United States District Court, E.D. Michigan, Southern Division

October 23, 2019

MARCUS HEADE, et al., Defendants.



         This matter is presently before the Court on the motion of defendants Marcus, Jasmine, Nathaniel, and Naomi Heade (collectively, “the Heades”) to dismiss [docket entry 26]. Plaintiff Liberty Mutual Insurance Company (“Liberty Mutual”) has filed a response in opposition. The Heades have not replied, and the time for them to do so has expired.

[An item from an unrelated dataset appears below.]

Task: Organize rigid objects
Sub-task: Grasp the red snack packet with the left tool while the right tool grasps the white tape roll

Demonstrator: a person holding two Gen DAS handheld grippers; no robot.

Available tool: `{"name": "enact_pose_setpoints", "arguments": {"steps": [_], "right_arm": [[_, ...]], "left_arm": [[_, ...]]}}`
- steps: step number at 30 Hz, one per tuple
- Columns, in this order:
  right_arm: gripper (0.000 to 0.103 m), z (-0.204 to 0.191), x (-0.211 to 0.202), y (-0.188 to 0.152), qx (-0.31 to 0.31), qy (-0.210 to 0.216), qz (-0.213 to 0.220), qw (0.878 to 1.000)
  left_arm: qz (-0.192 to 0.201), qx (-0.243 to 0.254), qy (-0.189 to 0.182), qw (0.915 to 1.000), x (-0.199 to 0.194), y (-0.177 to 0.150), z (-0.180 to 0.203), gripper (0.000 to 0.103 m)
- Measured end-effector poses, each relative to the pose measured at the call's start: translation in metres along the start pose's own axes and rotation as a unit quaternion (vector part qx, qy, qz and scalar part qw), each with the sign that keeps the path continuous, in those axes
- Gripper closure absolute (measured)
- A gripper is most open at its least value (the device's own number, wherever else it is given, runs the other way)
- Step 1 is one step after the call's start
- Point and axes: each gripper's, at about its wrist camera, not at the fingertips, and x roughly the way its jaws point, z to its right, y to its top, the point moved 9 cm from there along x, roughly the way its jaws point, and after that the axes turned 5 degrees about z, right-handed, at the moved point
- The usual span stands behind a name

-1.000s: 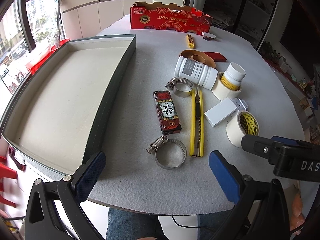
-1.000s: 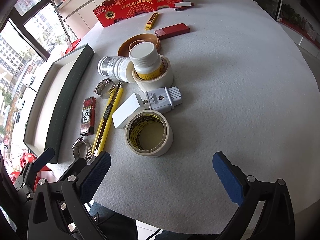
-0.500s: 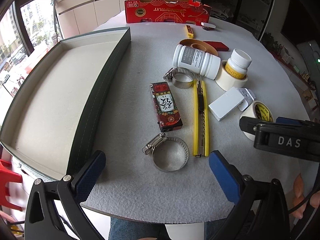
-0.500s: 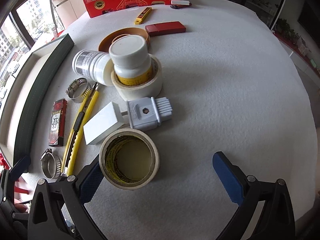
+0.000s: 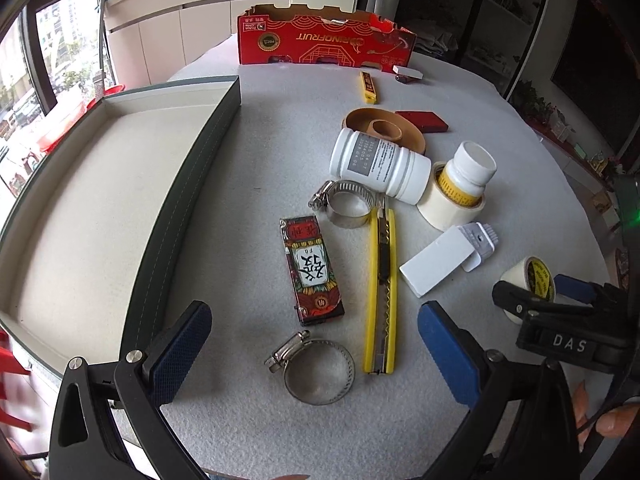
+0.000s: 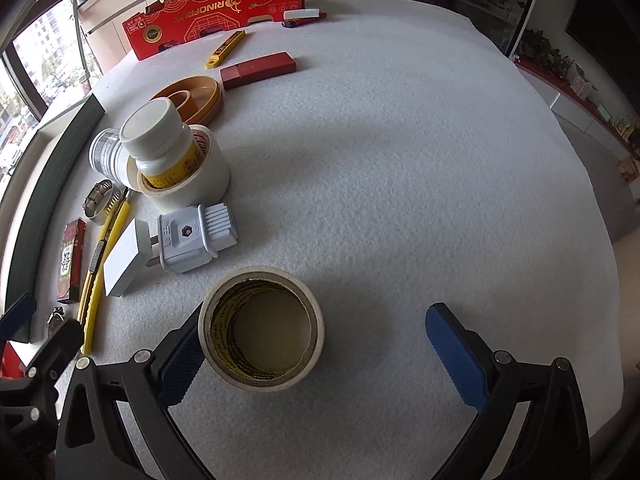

         In this case, plaintiff seeks a declaration regarding the parties' rights and obligations under four insurance policies. The Heades “have made claims of over $600, 000.00 to Plaintiff” for injuries they sustained in a motor vehicle accident in September 2016. Second Am. Compl. (“SAC”) ¶¶ 7, 15-16. Plaintiff is the Heades' no-fault insurer. Plaintiff alleges that the Heades also have medical and disability insurance coverage under policies issued by defendants BCBS of Michigan, Sun Life Assurance Company of Canada, and FCA US, LLC, and that those policies are higher in priority by virtue of a coordination of benefits clause in the no-fault policy. Specifically, the complaint asks

a. That this Honorable Court enter an order of Declaratory Relief as to Plaintiff's liability, if any, for the payment of no-fault benefits, to or for the benefit of Defendants.
b. That this Honorable Court enter an order Declaring the Rights of Plaintiff to demand Explanation of Benefits forms in determining Its obligations for the payment of no-fault benefits to Defendants.
c. That this Honorable Court determine whether or not Plaintiff owes medical expenses and/or wage loss benefits on a primary basis or secondary basis to Defendants pursuant to the terms of the Liberty Mutual policy.
d. That this Honorable Court enter Judgment against Plaintiffs [sic] as deemed appropriate by this Honorable Court and the laws of the United States.

SAC at 4-5.

         In their motion to dismiss, the Heades first argue that plaintiff lacks standing because it is not a plan participant, beneficiary, or fiduciary. The Court rejects this argument. Plaintiff has standing because the Heades have asserted a claim against it for benefits under the no-fault policy it issued. This potential liability constitutes an “injury in fact” that is “traceable to the challenged action of the defendant” and that can be “redressed by a favorable decision.” Lujan v. Defs. of Wildlife, 504 U.S. 555, 560-61 (1992).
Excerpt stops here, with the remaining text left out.